- Smolica Location in Kosovo
- Location: Kosovo
- District: Gjakova
- Municipality: Gjakova

Population (2024)
- • Total: 266
- Time zone: UTC+1 (CET)
- • Summer (DST): UTC+2 (CEST)

= Smolica =

Smolica (Albanian indefinite form: Smolicë; Смоница) is a village in the District of Gjakova, Kosovo.

==Demographics==
According to the 2024 census, the village had a population of 266 inhabitants, all ethnic Albanians.

==History==
During the Kosovo War, the village was the site of fighting between Kosovo Liberation Army (KLA) militants and Yugoslav forces. By early 1998, a KLA unit under Agron Rama was formed in Smolica. In retaliation for the attack on the Jashari compound in February 1998, the KLA ambushed a Yugoslav convoy near Smolica on 22 March 1998. In response, Yugoslav President Slobodan Milošević launched a counterinsurgency campaign.
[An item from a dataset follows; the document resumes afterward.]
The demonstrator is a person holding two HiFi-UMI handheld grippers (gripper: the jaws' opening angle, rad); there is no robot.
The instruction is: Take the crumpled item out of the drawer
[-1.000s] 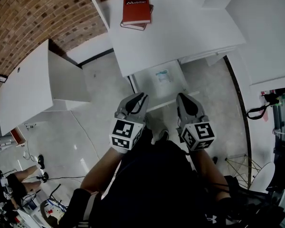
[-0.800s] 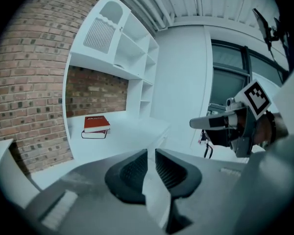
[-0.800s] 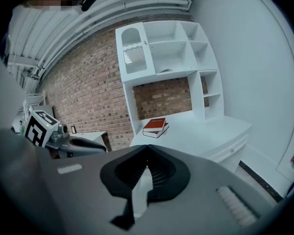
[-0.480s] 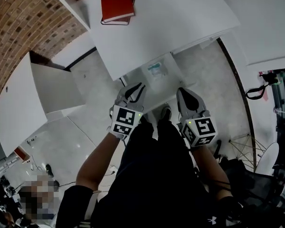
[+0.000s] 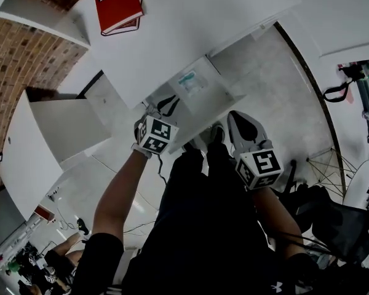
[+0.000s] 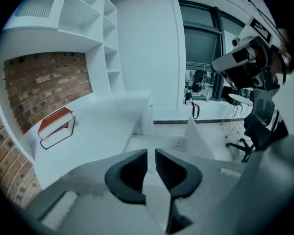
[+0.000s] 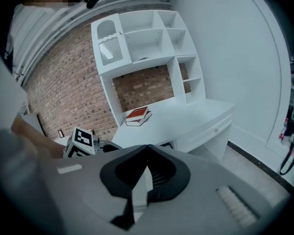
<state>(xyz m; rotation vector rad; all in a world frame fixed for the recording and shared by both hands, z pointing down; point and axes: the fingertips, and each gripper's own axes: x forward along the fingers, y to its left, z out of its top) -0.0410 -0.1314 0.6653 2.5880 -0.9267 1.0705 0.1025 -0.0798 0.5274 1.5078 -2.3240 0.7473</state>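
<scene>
- The left gripper [image 5: 167, 106] reaches ahead on an outstretched arm. It is no longer level with the right gripper [image 5: 238, 118], and its tips now sit at the left edge of the open drawer [image 5: 216, 97].
- The red book [image 5: 118, 6] slides from top centre to the upper left of the frame as the head view swings.
- The person's shoes [image 5: 216, 131] draw up just below the drawer.

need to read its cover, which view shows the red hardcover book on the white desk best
The head view: the red hardcover book lies cover-up there, its white title facing the camera. The left gripper view shows the book from a low angle, mostly edge and pages. The right gripper view shows it small and far off.
</scene>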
Attacks on Smolica began on 6 April by the Ministry of Internal Affairs (MUP) along with the Yugoslav Army (VJ). The KLA retained control of the village, and subsequently expanded their control of territory, starting from Nec and extending to Junik. On 2 August 1998, Yugoslav forces launched an offensive against KLA positions in the area of Smolica, intended to destroy KLA forces, seize Stubla and Donji Nec, secure the Ramoc sector, and reopen the Đakovica–Ponoševac–Batuša road. In the early morning, Smolica was attacked. The fighting continued until approximately 19:00, when Albanian families were evacuated from the village and the KLA withdrew. It subsequently fell to Yugoslav police units.